• **Aim of the exercise**
Look below for the line containing "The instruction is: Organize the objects"; from there, print each line exactly up to and including the line containing "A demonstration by", and stop.

• **Supplied material**
○ ○ ○ ○ ○
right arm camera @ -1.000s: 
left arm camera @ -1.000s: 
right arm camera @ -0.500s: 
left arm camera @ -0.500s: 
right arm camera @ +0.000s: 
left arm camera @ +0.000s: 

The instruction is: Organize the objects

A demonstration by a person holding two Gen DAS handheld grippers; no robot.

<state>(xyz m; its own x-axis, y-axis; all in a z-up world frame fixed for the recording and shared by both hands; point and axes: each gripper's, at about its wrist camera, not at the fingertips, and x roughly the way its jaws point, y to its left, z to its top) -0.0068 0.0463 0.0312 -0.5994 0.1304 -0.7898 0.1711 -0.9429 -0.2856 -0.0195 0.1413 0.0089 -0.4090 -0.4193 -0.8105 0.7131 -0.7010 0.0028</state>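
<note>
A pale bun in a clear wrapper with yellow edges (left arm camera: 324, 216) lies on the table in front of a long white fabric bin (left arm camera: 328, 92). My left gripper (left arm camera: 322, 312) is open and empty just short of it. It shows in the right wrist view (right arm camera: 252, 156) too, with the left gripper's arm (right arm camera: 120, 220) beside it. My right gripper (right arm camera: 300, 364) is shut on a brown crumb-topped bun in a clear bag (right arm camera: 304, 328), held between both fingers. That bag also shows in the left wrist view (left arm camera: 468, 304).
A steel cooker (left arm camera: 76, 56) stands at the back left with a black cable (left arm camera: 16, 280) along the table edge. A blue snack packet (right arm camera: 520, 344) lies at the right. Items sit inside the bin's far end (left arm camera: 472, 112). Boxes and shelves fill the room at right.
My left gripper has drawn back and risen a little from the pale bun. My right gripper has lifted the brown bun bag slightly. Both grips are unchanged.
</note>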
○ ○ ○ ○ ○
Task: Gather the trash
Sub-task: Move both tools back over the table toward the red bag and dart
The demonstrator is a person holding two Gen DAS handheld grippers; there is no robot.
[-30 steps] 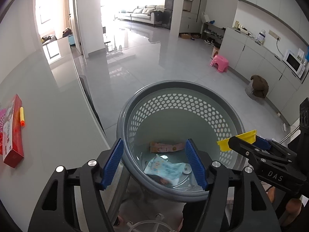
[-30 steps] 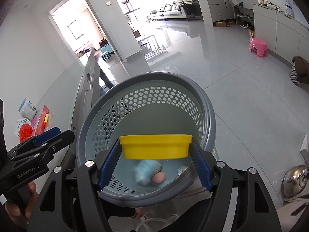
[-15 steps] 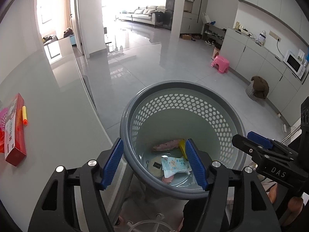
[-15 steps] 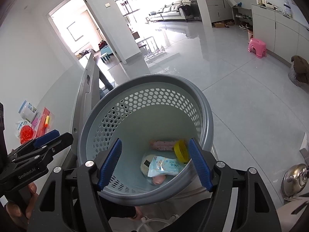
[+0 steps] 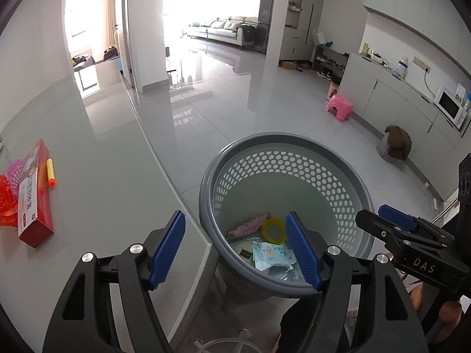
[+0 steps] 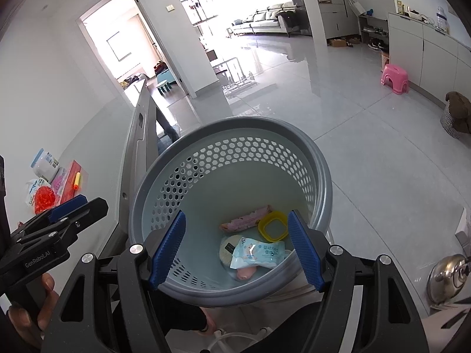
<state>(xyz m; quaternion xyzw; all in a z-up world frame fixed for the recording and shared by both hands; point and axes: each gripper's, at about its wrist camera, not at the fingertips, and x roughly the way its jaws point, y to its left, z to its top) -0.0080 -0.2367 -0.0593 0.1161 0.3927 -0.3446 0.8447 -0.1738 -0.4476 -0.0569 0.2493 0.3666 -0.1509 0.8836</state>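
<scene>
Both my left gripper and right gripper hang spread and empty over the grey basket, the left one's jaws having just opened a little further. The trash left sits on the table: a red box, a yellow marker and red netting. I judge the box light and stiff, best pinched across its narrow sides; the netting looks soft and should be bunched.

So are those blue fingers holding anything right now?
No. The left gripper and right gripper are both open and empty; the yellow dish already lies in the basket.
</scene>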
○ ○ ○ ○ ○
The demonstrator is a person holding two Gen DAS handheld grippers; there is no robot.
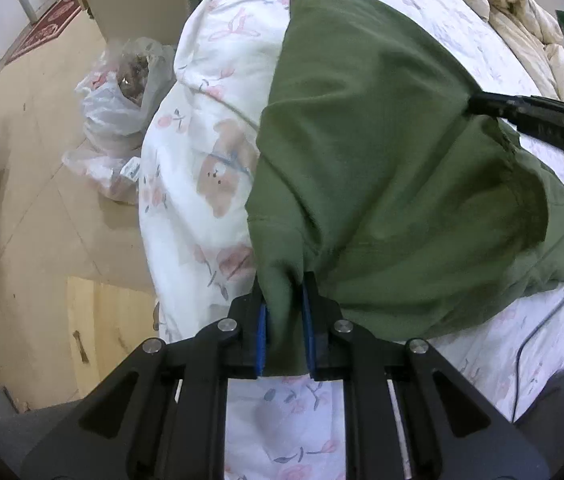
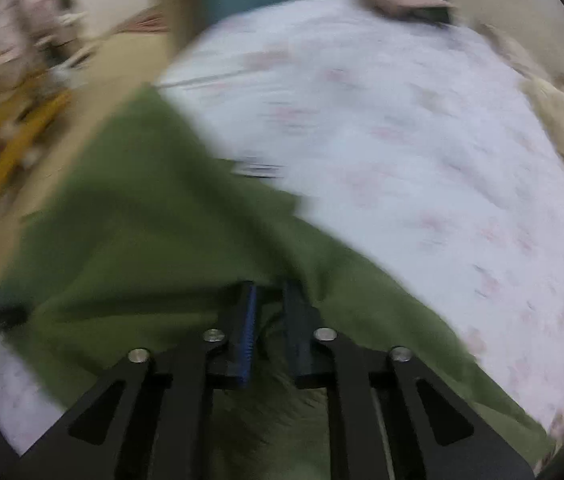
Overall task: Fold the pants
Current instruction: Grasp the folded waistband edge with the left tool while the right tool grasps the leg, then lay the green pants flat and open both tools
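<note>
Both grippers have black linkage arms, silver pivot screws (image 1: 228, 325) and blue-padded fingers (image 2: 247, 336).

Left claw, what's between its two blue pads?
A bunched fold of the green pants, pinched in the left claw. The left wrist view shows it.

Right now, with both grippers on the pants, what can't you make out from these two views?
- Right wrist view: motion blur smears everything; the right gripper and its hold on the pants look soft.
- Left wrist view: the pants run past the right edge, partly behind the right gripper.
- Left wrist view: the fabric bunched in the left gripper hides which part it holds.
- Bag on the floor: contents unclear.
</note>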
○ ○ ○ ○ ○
• **Response for this exercise**
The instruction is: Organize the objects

A demonstration by a person holding two Gen DAS handheld grippers; no robot.

No other output belongs to this answer.